So holidays now? We have just woken up in a car park in our camper. We are about 150 miles from the Med in Spain. Being self contained makes life relatively easy. And the shower is small enough that if J falls she can't go anywhere. The days are slow, but we get to see the sun, and J doesn't need to get out of the camper at all, if not in the mood. But she's not much good at map reading now, so sat nav is essential!
Back in 4 weeks to be lighting the wood burner I suspect!
It's a really tough one Troubles. All the advice given above makes so much sense, yet it is awful to deny a PSP sufferer something they want to do when you know that tomorrow, a massive downhill slide might prevent them from ever doing it again. I know that in the last year, even getting my Dad ready and out of the house into the car to the local Health Centre was an absolute nightmare and had to be planned like a military operation, so I can understand where all the carers are coming from. Day to day caring becomes so hard after the long, drawn out illness that this is, any additional stress can be breaking point.

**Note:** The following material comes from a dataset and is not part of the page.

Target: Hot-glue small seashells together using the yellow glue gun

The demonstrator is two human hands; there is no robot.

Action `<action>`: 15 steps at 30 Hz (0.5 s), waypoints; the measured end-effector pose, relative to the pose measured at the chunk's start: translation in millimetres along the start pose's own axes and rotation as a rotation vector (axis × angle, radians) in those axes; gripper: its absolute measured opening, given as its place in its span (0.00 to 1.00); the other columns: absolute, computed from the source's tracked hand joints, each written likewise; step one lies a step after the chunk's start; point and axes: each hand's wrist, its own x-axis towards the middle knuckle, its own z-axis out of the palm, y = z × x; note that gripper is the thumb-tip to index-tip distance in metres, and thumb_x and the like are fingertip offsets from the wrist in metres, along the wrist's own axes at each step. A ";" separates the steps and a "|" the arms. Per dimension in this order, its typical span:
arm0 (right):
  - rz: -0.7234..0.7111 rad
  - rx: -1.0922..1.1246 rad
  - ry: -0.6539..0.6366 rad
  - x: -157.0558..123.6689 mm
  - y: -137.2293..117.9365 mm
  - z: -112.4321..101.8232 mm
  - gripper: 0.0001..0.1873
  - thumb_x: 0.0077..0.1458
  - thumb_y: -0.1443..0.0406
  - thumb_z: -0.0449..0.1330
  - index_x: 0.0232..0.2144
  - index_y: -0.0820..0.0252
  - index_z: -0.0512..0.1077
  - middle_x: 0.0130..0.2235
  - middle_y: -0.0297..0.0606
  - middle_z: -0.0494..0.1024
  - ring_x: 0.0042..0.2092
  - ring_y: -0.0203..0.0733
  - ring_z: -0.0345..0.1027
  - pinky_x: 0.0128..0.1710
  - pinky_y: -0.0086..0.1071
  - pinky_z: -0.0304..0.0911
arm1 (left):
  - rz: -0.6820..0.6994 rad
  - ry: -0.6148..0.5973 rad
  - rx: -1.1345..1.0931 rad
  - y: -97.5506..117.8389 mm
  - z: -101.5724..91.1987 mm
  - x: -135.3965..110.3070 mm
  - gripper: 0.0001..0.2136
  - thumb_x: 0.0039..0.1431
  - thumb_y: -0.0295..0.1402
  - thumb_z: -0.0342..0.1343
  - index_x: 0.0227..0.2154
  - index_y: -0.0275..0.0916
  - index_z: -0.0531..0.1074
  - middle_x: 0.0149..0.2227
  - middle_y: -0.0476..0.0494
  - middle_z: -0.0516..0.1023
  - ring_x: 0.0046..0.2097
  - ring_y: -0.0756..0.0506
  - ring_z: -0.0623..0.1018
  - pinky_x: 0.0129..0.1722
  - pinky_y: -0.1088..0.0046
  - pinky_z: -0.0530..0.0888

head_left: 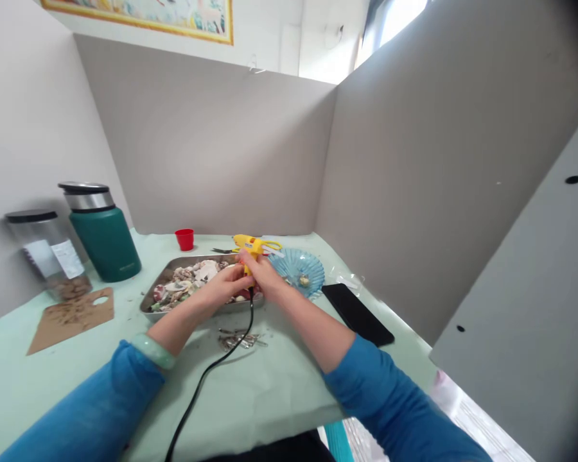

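Observation:
A yellow hot glue gun is held up over the shell tray, its nozzle pointing left and a white glue stick jutting from its back. My right hand is wrapped round its handle. My left hand is closed right beside the handle, fingers curled in; what it holds, if anything, is hidden. Beneath both hands lies a metal tray of mixed seashells. From the handle a black cord runs down toward me. Several small metal clips lie in front of the tray.
A blue scalloped plate bearing small pieces stands right of the tray, near a black phone. Behind are a red cup and scissors. At left stand a green bottle, a jar and a brown board. Grey panels enclose the table.

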 end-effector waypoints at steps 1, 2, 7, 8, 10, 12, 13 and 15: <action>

I also understand your concerns over your Dad's personality, and that he isn't cut out to be a carer. Neither was I! It was the last thing I could ever see myself doing, yet when it is required of us, we step up. Sometimes we make a hash of it, but we learn as we go.
I can totally see why you would want your Mum out for a three month visit, however, although she seems to have been diagnosed quite early (which is rare), you never know how much she might deteriorate in three months. She might manage the trip over, but not the trip home. You would have to consider this, and if your life could turn to full time caring if that occurred. The websites often quote a life expectancy of five to eight years after diagnoses, but many people have the disease for several years before the eye problems make an appearance, which is usually how they separate this disease fro others which appear very similar in earlier stages. The neurologist told us she had one patient who had been diagnosed fifteen years ago, and was still going.

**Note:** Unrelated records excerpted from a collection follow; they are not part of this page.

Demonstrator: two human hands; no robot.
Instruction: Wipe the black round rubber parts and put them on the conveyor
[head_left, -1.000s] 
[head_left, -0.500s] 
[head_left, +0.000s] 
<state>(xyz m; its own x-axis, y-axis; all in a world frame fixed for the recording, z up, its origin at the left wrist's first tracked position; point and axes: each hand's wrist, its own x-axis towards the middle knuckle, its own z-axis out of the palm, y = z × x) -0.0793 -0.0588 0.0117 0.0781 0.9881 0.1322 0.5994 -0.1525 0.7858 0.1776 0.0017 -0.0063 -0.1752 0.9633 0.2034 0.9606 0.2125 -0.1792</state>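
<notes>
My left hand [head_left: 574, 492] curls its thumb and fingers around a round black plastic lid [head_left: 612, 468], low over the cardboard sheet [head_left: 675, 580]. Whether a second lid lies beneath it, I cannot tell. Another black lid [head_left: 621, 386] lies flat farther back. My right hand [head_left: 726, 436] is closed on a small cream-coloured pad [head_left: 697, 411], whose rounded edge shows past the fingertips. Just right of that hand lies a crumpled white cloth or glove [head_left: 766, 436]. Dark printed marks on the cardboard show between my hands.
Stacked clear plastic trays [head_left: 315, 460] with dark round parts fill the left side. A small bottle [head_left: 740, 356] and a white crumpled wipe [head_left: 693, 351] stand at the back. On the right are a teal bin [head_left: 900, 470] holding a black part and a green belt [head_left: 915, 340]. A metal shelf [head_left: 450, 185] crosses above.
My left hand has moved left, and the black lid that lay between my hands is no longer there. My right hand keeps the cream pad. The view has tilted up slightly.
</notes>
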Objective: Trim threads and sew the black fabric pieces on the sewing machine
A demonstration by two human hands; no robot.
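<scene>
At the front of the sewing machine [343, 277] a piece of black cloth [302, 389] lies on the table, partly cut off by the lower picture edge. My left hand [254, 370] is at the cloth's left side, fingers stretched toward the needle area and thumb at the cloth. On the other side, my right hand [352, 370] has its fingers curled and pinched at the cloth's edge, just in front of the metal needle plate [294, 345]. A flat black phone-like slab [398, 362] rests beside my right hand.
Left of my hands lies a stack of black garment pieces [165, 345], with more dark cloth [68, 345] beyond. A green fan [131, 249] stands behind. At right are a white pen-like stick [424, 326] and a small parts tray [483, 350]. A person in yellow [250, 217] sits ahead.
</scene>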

I think, all things considered, your Dad will come around to accepting help eventually. Unfortunately and heartrendingly, this disease leaves most people unable to do anything for themselves over time, and this is when your Dad will probably seek assistance if it's available.

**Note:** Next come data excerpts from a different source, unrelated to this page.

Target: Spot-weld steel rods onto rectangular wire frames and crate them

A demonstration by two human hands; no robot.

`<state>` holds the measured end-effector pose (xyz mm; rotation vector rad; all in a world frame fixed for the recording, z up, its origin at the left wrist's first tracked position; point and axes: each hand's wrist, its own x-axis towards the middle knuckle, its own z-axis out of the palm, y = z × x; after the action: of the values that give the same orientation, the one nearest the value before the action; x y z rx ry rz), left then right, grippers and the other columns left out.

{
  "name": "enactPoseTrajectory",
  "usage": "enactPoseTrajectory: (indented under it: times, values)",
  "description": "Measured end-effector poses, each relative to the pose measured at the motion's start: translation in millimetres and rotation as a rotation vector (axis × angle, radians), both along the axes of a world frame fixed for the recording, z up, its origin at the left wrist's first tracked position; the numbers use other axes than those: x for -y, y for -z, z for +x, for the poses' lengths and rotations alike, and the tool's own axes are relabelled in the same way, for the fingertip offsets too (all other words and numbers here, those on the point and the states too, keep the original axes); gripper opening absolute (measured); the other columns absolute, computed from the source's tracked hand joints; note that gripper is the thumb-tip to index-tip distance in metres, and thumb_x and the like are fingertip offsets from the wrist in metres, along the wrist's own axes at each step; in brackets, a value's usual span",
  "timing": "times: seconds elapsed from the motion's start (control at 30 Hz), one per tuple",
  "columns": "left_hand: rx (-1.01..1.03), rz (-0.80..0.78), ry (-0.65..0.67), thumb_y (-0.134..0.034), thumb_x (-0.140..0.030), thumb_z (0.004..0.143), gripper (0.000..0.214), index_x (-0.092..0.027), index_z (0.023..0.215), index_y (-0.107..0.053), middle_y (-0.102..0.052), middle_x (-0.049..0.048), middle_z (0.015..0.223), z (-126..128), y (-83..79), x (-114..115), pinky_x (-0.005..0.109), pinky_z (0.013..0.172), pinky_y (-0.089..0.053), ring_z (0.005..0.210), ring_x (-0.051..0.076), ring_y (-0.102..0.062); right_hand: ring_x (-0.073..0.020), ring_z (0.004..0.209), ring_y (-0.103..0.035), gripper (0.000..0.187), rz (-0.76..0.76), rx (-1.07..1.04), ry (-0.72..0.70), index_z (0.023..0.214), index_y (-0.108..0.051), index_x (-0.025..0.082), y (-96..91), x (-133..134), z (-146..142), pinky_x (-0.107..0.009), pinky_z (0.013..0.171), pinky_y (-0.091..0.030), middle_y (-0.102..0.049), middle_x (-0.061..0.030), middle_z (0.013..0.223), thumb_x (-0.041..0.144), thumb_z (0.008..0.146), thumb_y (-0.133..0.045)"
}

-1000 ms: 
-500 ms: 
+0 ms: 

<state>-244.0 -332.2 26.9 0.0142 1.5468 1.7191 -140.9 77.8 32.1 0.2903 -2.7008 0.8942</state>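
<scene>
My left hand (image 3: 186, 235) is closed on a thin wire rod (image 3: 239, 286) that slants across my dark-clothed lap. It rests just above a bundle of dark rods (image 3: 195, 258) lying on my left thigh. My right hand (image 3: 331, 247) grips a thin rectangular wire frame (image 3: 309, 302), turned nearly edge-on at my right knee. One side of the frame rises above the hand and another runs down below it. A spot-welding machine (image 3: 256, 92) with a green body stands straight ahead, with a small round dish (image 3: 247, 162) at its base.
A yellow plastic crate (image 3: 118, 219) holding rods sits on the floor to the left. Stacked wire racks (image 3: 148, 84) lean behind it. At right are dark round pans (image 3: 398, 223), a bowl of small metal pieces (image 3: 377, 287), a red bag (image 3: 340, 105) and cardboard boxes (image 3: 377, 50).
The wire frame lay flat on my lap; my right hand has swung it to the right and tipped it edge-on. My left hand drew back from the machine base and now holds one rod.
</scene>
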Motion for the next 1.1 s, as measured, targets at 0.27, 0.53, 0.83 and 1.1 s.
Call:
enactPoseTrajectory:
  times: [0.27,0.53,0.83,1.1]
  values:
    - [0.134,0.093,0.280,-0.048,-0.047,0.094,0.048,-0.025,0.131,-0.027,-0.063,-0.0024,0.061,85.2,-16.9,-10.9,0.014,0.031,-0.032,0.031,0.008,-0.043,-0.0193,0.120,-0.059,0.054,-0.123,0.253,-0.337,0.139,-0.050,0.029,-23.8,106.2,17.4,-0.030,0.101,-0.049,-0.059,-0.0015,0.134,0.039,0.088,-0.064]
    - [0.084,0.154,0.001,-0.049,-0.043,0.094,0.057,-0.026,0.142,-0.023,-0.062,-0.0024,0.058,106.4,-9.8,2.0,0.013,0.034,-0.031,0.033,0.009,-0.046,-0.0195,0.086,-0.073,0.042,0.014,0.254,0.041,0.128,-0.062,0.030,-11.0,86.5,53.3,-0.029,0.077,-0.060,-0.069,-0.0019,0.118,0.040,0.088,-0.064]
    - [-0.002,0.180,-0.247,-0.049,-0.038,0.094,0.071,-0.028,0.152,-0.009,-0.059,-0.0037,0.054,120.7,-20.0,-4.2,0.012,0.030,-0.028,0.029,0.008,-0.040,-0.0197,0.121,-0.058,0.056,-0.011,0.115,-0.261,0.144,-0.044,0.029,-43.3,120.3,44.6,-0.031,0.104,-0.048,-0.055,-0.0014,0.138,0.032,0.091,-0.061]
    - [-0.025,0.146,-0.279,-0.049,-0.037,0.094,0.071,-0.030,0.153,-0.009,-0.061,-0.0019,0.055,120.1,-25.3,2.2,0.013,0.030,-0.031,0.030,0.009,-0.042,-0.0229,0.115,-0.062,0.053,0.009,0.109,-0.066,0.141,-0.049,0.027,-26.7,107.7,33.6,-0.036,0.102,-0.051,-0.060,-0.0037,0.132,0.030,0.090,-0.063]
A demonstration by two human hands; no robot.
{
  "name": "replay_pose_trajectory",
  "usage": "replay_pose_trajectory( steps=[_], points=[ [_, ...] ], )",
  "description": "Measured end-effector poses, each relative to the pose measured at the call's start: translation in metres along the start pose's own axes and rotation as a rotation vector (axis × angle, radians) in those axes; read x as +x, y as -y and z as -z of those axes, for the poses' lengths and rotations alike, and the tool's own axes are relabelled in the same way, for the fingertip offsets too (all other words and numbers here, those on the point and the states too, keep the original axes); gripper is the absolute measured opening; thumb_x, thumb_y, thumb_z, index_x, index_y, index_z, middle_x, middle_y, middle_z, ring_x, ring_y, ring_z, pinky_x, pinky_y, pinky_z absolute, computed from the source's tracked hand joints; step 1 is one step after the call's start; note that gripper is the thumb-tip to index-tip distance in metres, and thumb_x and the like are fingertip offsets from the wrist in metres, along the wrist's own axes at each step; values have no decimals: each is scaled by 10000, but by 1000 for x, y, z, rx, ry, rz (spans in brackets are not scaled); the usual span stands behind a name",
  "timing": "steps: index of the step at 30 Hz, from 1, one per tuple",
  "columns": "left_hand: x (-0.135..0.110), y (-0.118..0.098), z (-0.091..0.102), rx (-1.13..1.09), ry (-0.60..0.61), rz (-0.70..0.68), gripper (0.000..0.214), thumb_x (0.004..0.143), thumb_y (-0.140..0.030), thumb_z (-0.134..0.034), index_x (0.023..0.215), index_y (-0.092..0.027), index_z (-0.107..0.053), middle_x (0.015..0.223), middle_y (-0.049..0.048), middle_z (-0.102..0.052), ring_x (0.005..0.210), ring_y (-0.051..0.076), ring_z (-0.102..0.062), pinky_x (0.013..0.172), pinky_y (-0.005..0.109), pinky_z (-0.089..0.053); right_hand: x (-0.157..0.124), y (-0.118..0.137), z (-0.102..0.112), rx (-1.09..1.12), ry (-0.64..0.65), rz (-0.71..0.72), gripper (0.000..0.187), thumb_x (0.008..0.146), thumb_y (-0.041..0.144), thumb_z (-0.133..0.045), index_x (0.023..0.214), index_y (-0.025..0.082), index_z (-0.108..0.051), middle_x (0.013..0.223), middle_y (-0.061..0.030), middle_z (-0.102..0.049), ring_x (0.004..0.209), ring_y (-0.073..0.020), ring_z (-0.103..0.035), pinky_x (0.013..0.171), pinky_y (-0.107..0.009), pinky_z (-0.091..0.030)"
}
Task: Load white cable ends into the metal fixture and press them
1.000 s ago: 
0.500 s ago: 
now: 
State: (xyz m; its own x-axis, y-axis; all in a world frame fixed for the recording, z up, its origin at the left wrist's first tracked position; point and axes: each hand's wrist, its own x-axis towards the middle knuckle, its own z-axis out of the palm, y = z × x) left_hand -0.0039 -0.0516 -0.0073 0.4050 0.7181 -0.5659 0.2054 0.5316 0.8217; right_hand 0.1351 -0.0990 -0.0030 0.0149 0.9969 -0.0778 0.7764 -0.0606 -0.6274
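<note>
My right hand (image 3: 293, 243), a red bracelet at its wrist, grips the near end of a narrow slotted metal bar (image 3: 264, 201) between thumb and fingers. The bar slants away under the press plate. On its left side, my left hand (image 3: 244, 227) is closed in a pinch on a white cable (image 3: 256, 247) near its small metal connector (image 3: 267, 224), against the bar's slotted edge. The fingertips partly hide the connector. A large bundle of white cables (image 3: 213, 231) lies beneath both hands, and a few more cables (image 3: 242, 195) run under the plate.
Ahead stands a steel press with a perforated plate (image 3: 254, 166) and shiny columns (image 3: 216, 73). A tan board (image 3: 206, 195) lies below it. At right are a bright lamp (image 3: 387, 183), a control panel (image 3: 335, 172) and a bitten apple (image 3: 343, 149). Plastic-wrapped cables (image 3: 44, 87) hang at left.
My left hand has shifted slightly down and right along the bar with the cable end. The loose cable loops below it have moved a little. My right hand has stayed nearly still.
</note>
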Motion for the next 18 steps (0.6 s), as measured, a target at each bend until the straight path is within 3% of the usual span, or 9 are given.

No one can tell you what to do of course, only share our own thoughts and feelings. I was in a similar situation (although not quite those miles!) and decided to give up job, sell house, and move in order to care for my parents, who lived in Spain. If my house had been even remotely suitable, we might have done it the other way around as things would certainly have been easier for me in the UK. As it was, my house was impossible for both of them, so I came to Spain.
You're in a tough situation. You could make your parent's stay permanent, or your Dad could travel back and forth, but if you're not in a position to take over her care full time, then maybe it's best to leave the decision to your Dad, and just visit as much as time and finances allow.
Sorry we can't tell you what you really want to hear. Search your heart and you'll find the right answer for your family. Love and hugs x
Oh my goodness, your poor heart must be nearly broken but it sounds like across the miles on Skype is the answer for u all now. I still travel to Ireland with my hubby, I do all the driving now because of sight issues, but even though I have assistance in the boat I've told my family and friends I need someone else with me as I can't manage him in my own. I will go as long as I can but the time is fast approaching when I'm going to have to say NO. It's going to b hard so I do feel for u. There is no helpful answer to your dilemma, either u travel or just the boho e, sorry. Life is so cruel to us all. Your father is doing the best he can in the strange circumstances he finds himself in.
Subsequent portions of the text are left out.